→ WORK ORDER: Up to and including the line with "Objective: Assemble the", repeat every line of the listing exactly, beginning at the first.

____ DATA PROVIDED

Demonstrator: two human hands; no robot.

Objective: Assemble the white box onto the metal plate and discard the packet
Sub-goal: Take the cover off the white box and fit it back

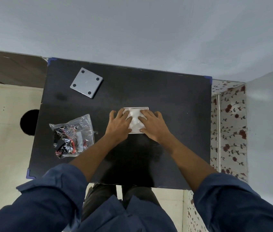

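Left hand (119, 125) and right hand (152, 125), fingers spread flat, press the square white box (135, 122) at tabletop (174, 101) centre; grey square metal plate (86, 82) far left, clear plastic packet (73, 137) near left.

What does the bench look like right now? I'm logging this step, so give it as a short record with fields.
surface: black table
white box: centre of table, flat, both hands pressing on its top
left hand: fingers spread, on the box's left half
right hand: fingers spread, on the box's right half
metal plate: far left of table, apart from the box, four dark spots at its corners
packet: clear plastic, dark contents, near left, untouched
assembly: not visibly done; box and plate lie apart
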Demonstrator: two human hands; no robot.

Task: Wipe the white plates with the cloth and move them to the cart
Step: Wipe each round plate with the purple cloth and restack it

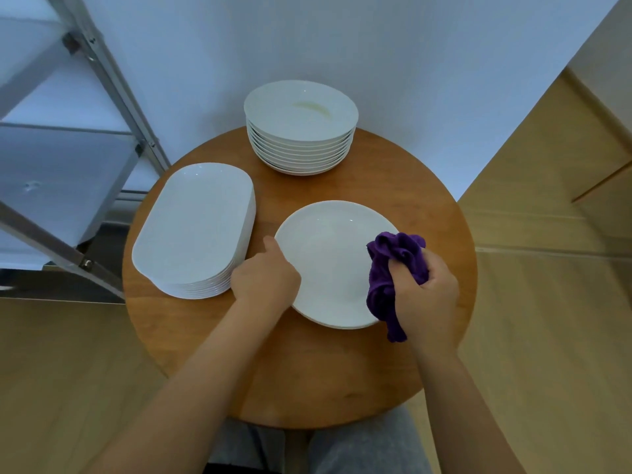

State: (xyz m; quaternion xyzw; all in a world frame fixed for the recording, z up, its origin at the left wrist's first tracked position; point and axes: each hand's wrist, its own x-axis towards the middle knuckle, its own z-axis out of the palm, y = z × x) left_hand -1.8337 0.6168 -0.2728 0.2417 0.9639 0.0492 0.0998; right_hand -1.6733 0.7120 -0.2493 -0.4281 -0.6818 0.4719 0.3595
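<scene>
The round white plate [331,265] sits on the round wooden table [342,388] between both hands — left hand [265,277] grips its rim, right hand [425,289] clutches the bunched purple cloth [393,268] at its right edge.

- A round white glazed plate [328,254] lay flat on the near right part of the round wooden table; at least one more rim showed beneath its near edge.
- A crumpled purple cloth [393,265] lay against that plate's right rim, bunched at the top, with a tail hanging down past the plate's edge.
- A stack of deep round white plates [301,128] stood at the far edge of the table, with a faint yellowish mark inside the top one.
- A stack of white oblong plates with rounded corners [195,227] sat on the left side of the table.
- A metal-framed cart with pale shelves [68,159] stood just beside the table, at its left.
</scene>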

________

→ RESULT OF THE TASK:
Demonstrator: two human hands; no robot.

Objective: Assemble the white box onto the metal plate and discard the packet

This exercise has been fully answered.